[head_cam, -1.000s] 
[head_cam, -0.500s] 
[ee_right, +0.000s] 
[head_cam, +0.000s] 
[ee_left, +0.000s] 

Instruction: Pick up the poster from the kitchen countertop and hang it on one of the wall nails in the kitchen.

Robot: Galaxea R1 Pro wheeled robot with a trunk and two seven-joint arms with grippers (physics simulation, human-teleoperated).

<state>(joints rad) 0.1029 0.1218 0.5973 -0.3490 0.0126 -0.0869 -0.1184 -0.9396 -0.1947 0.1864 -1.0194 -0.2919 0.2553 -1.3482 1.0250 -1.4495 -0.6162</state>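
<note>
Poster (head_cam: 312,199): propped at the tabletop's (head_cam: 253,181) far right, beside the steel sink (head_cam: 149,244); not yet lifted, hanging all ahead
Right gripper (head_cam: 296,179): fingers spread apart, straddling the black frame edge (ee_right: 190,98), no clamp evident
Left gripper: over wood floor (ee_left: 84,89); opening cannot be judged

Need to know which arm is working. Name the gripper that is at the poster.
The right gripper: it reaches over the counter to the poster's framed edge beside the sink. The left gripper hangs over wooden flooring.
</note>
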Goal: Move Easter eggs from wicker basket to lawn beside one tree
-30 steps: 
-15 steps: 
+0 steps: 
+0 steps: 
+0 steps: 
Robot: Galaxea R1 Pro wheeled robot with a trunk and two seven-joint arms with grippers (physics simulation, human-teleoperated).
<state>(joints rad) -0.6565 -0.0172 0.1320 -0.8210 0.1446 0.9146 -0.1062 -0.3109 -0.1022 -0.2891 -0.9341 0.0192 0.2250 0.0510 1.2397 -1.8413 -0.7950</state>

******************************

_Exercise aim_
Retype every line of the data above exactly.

_Output of the task_
[head_cam, -1.000s] 
[head_cam, -0.500s] 
[ee_right, +0.000s] 
[head_cam, +0.000s] 
[ee_left, +0.000s] 

Instruction: Pick up the poster from the kitchen countertop and hang it on one of the wall nails in the kitchen.

Robot: Galaxea R1 Pro wheeled robot with a trunk and two seven-joint arms with grippers (physics simulation, human-teleoperated).

<state>(joints rad) 0.1029 0.1218 0.5973 -0.3490 0.0126 -0.0869 -0.1184 -0.9396 -0.1947 0.1864 -1.0194 -0.2919 0.2553 -1.3482 1.0250 -1.4495 -0.6162</state>
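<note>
Poster (head_cam: 312,199): propped at the tabletop's (head_cam: 253,181) far right, beside the steel sink (head_cam: 149,244); not yet lifted, hanging all ahead
Right gripper (head_cam: 296,179): fingers spread apart, straddling the black frame edge (ee_right: 190,98), no clamp evident
Left gripper: over wood floor (ee_left: 84,89); opening cannot be judged

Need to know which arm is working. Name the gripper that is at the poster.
The right gripper: it reaches over the counter to the poster's framed edge beside the sink. The left gripper hangs over wooden flooring.
</note>
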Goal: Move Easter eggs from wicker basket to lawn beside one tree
-30 steps: 
-15 steps: 
+0 steps: 
+0 steps: 
+0 steps: 
Robot: Galaxea R1 Pro wheeled robot with a trunk and two seven-joint arms with grippers (physics simulation, human-teleoperated).
<state>(joints rad) -0.6565 -0.0172 0.1320 -0.8210 0.1446 0.9146 -0.1062 -0.3109 -0.1022 -0.2891 -0.9341 0.0192 0.2250 0.0510 1.2397 -1.8413 -0.7950</state>

The work for this exercise is now done.